Assumption: The questions below assume that you are using CRX2.2 with Hotfix 126.96.36.199 or greater.
Question: Where does the crx.xxx file get created?
Answer: On a slave node when it is first joined to the cluster. And this is current repository. Note that existence of this directory does not mean that this is slave node. Please see below on how to decide which one is master.
Question: How can I decide which one is the master ?
Answer: Go to http://host:port/crx/config/cluster.jsp on any node.
Question: All of my instances are down, How can I decide which one was the last current master ?
Answer: Note that clustered.txt file is only present in slave node (If everything is fine). The master node instance will not have the clustered.txt file.
Question: How can I decide which is my current directory ?
Answer: You can check bootstrap.properties on the node and check for repository.home property. If there is no crx.xxx then crx-quickstart is the current directory.
Question: Are writes always performed through the master ?
Question: What if the cluster master instance goes down ?
Answer: One of the slaves will become the master. If you have multiple nodes in a cluster, one of the slaves will become Master based on election. You can remove the clustered.txt file from /crx-quickstart/crx.XXX to switch a slave to master.
Question: What if the old master then comes back online ?
Answer: Current master will continue to be master in cluster.
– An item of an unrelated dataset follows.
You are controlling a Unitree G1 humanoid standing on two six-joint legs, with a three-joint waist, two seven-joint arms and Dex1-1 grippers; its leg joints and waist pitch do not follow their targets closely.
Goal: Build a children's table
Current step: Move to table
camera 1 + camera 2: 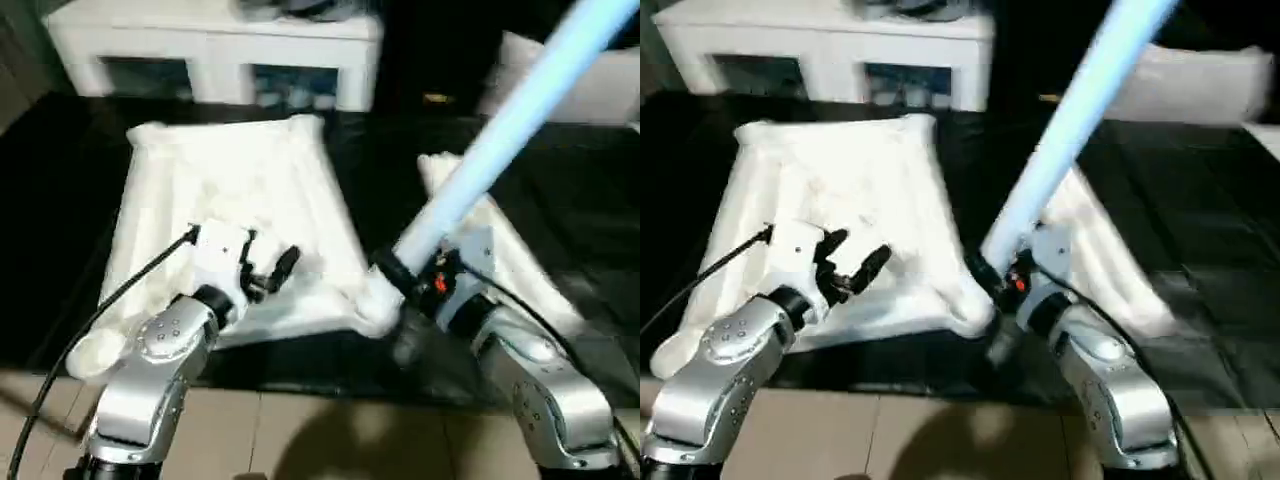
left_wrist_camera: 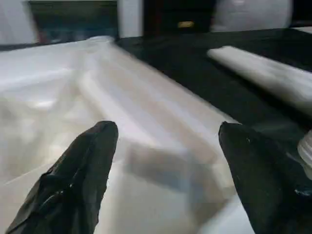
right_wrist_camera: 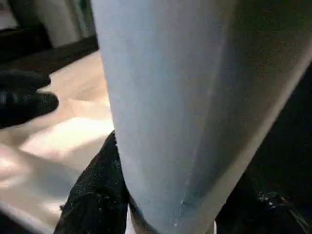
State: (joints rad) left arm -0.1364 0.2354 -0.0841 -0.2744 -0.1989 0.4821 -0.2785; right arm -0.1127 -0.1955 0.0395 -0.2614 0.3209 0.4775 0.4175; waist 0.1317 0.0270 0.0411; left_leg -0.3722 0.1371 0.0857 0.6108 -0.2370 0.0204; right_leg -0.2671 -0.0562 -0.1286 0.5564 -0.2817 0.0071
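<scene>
Our right claw (image 1: pixel 400 275) grips a leg (image 1: pixel 500 130), tilted, its lower end at the tabletop's (image 1: pixel 230 190) near corner socket. Our left claw (image 1: pixel 268 272) hangs open over the tabletop, holding nothing.

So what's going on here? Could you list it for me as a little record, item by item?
Job: building a children's table
Tabletop: white, lying on a black mat
Right hand: shut on a long white leg, its lower end at the tabletop's near corner
Left hand: open, over the tabletop, holding nothing
Spare leg: lying on the mat to the right
Behind: white cabinet
</scene>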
The old master will be a slave and you can verify this by the existence of clustered.txt under the /repository folder.
Question: What if the current master (old slave) is down again ?
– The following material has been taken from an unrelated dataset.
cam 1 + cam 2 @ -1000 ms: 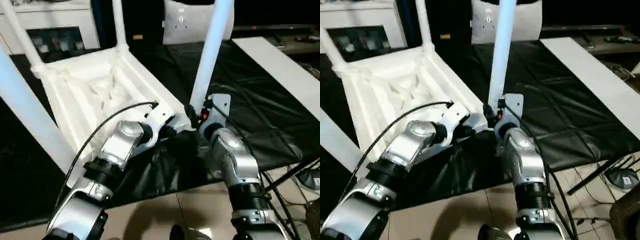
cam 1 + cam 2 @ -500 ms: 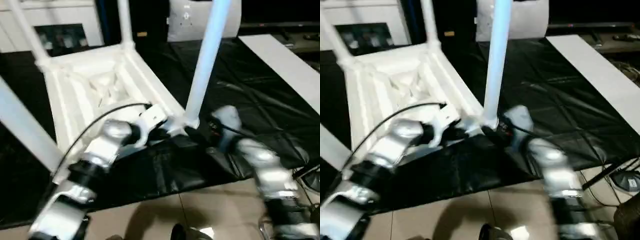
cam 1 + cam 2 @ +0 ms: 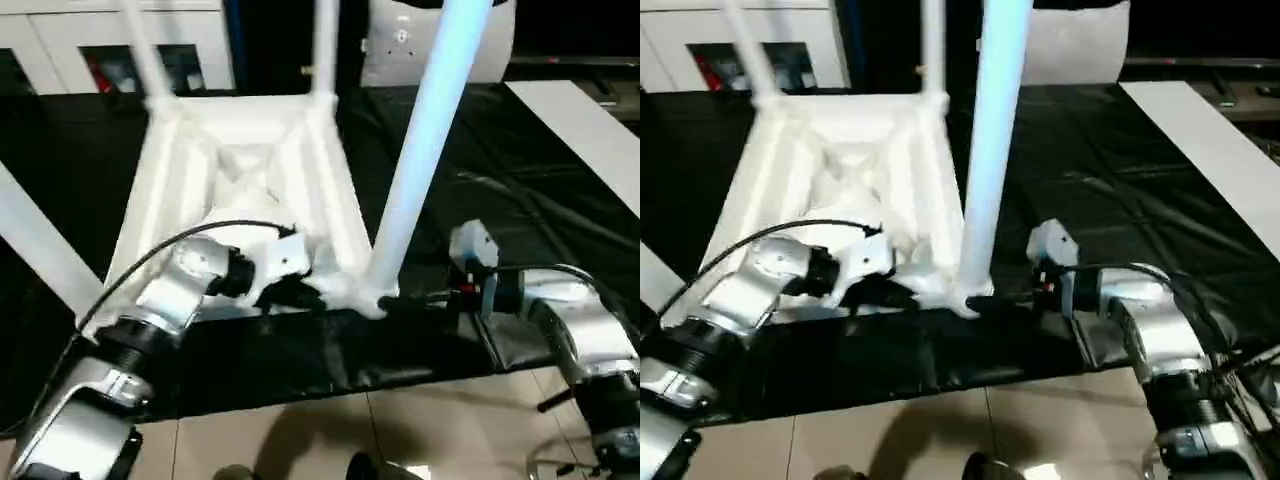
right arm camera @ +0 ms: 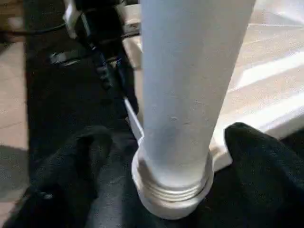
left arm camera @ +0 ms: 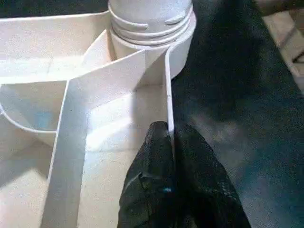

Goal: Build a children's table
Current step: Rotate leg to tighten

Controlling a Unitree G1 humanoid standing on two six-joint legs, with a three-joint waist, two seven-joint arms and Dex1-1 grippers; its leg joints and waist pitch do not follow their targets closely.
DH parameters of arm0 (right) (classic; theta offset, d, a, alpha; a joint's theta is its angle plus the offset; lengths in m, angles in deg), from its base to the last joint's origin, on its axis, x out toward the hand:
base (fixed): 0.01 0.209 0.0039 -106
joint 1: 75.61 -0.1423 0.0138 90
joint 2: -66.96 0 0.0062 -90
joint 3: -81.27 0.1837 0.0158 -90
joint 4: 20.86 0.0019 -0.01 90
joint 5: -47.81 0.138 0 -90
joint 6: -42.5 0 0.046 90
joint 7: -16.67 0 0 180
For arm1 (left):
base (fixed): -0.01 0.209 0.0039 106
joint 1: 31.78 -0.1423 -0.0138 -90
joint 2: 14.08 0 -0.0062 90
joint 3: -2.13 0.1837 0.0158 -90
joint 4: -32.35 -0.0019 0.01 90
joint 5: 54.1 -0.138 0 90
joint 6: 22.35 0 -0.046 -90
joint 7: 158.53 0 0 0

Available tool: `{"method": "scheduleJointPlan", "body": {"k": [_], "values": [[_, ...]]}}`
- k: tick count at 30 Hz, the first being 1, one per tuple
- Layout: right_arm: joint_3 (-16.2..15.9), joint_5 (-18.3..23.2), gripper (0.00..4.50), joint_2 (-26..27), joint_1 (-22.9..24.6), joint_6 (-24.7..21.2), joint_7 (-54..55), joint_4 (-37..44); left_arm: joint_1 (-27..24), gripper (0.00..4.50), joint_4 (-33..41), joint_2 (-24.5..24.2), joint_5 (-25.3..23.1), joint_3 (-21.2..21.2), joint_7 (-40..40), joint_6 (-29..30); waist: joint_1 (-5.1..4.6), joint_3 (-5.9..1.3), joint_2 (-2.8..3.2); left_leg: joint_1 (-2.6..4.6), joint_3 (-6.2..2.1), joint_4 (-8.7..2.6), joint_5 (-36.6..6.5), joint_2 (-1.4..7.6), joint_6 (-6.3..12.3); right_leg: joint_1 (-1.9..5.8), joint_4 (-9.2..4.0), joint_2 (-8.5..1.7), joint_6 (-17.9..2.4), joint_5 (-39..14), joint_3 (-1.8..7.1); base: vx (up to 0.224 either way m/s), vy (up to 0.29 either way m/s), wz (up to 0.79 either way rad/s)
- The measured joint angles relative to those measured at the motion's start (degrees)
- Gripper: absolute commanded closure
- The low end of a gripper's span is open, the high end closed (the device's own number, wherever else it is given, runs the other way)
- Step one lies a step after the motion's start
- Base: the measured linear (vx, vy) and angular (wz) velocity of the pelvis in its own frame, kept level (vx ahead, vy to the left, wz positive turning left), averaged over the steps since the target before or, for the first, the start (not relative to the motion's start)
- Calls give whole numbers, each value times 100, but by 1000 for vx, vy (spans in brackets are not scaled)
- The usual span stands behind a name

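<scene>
Pinching the upturned white plastic children's table (image 3: pixel 250 170) near rim, my left gripper (image 5: pixel 170 137) clamps it; my right gripper (image 4: pixel 156 156) seemingly straddles the near-right leg (image 3: pixel 420 150), fingers apart.

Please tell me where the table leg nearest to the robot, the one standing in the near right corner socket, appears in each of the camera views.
Left eye view: the nearest leg rises from lower centre to the top edge, right of middle.
Right eye view: it stands near the middle, leaning slightly right.
Left wrist view: its threaded base sits at the top edge.
Right wrist view: it fills the centre.
Shared landmark: the corner socket holding it.
</scene>
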Motion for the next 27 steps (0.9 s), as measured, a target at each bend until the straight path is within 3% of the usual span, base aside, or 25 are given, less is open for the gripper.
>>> {"method": "scheduleJointPlan", "body": {"k": [7, 19, 27], "values": [[-223, 142, 122, -23, -126, -235, -704, -128, 71, 450, -72, -63, 4, 200, -416, -349, 133, -1, -1, 2, 9, 5, 0, 2, 0, 1, 5, -3, 0, 0, 2, 0, 0, 0], [-303, 194, 216, -150, -250, -449, -1236, -202, 95, 450, -103, -110, 8, 288, -753, -505, 139, -4, -6, 2, 14, 9, 1, 8, -1, 2, 7, -3, 1, 0, 2, 0, 0, 0], [-369, 201, 246, -167, -283, -585, -1310, -195, 95, 450, -107, -122, 6, 301, -809, -545, 141, -13, -20, 3, 16, 12, 1, 10, -1, 4, 8, -3, 1, 0, 1, 0, 0, 0]]}}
Answer: Current slave will become the master (If multiple nodes exist, one of the slaves will become current master by election).
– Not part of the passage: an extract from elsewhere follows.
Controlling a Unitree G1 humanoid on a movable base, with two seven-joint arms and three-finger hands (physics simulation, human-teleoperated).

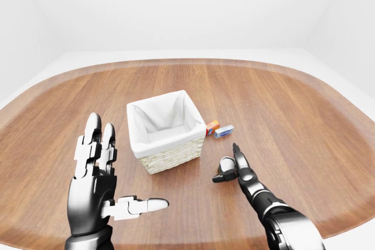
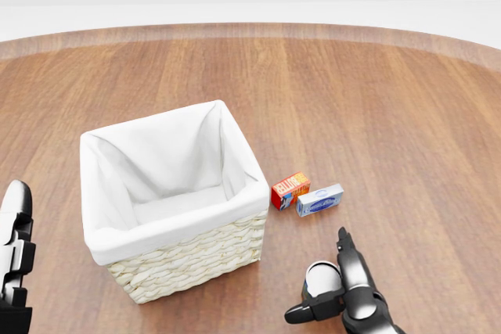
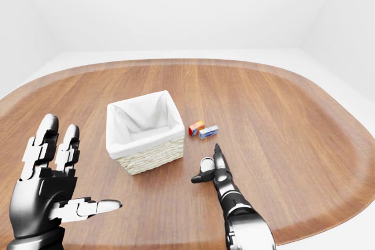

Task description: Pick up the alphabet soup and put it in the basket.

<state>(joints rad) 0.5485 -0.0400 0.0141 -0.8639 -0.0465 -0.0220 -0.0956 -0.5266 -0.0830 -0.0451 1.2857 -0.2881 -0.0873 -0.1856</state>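
The right hand (image 2: 333, 291) closes loosely round the alphabet soup (image 2: 319, 278); next, lifting leftward over the basket (image 2: 176, 228); left hand (image 1: 96, 182) spread open.

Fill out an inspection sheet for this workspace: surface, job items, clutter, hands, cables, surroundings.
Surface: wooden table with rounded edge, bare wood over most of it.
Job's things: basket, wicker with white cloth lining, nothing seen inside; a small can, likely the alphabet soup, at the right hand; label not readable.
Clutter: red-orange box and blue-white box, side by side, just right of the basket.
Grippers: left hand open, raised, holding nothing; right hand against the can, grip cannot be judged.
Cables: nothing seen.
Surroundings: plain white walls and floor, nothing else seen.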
Question: What is best way to install Hot Fix on a cluster node ?
Answer: Install in Master (Use above method to determine which is master) -> let it sync to Slave -> Check slave package manager to make sure it is installed -> Stop Slave -> Make sure it is down -> Stop Master -> make sure it is down -> for a instance where you have crx.XXX folder, check current repository from bootstrap.properties file and then copy crx-quickstart/crx.XXX/patches to crx-quickstart/repository (Or use manual install of jar file on slave instance) -> start Master -> make sure it is up -> Start Slave -> Check repo version by going to repository configuration and searching for jcr.repository.version
Question: At some point I want to run as stand alone system and make crx-quickstart as my current directory what should I do ?
Answer: If you want to do it in Master instance where there is no crx.xxx folder. You probably don’t have to do any thing. If you want to do it on slave instance where crx.xxx folder first thing you have to make sure that which is current repository (You can do that by doing to bootstrap.properties file). Make sure that your system is stopped -> rename repository folder under crx-quickstart folder -> rename crx.xxx to repository -> move it to crx-quickstart folder -> delete bootstrap.properties file -> delete cluster* under crx-quickstart/repository-> delete revision.log -> delete tarJournal -> restart the system. Note that ideally if you want to keep crx.xxx as current directory then you don’t have to do any thing.
Question: What about tar optimization in a cluster?
Answer: TarOptimization always runs on the master node in a clustered environment. If you are optimizing tar files in a cluster, you need to ensure that the Tar optimization times are set to the same value on all cluster nodes.
Question: How about Datastore garbage collection ?
Answer: Check this link for that.
Question: What if the master is stopped in the middle of a synch process ?
Answer: If this is a graceful stop, the master will give 60000 ms for the slave to synch up. If the slave synchs up before that, the master is stopped after the synch is complete. Check cluster system properties to see how to configure this.
Question: How can I make sure that one of the nodes is always master?
Answer: You need to set “preferredMaster” to “true” for that node. For more Information please check this link.
Question: How does replication work in a clustered environment ?
Answer: Similar to write operations, replication is delegated to the master, if done from a slave instance.
Question: What happens to the cluster when there is a network issue ?
Answer: Ideally if you are not sure about network connections or there is network problem often between cluster nodes shared nothing clustering is not recommended. But If chose to select Shared nothing clustering, Slave will try to read from master and after some time when it is unable to do so you will get “Read from master timed out.” error and slave will be disconnected.
Question: What should I do when there is a network issue ?
Answer: You should stop the slave, and restart it when the network is back to normal. The other option is to set “becomeMasterOnTimeout” parameter on the slave (in repository.xml), This will make the slave the master when timeouts happen (The problem here would be that you will have two masters at one time, so this is not highly recommended).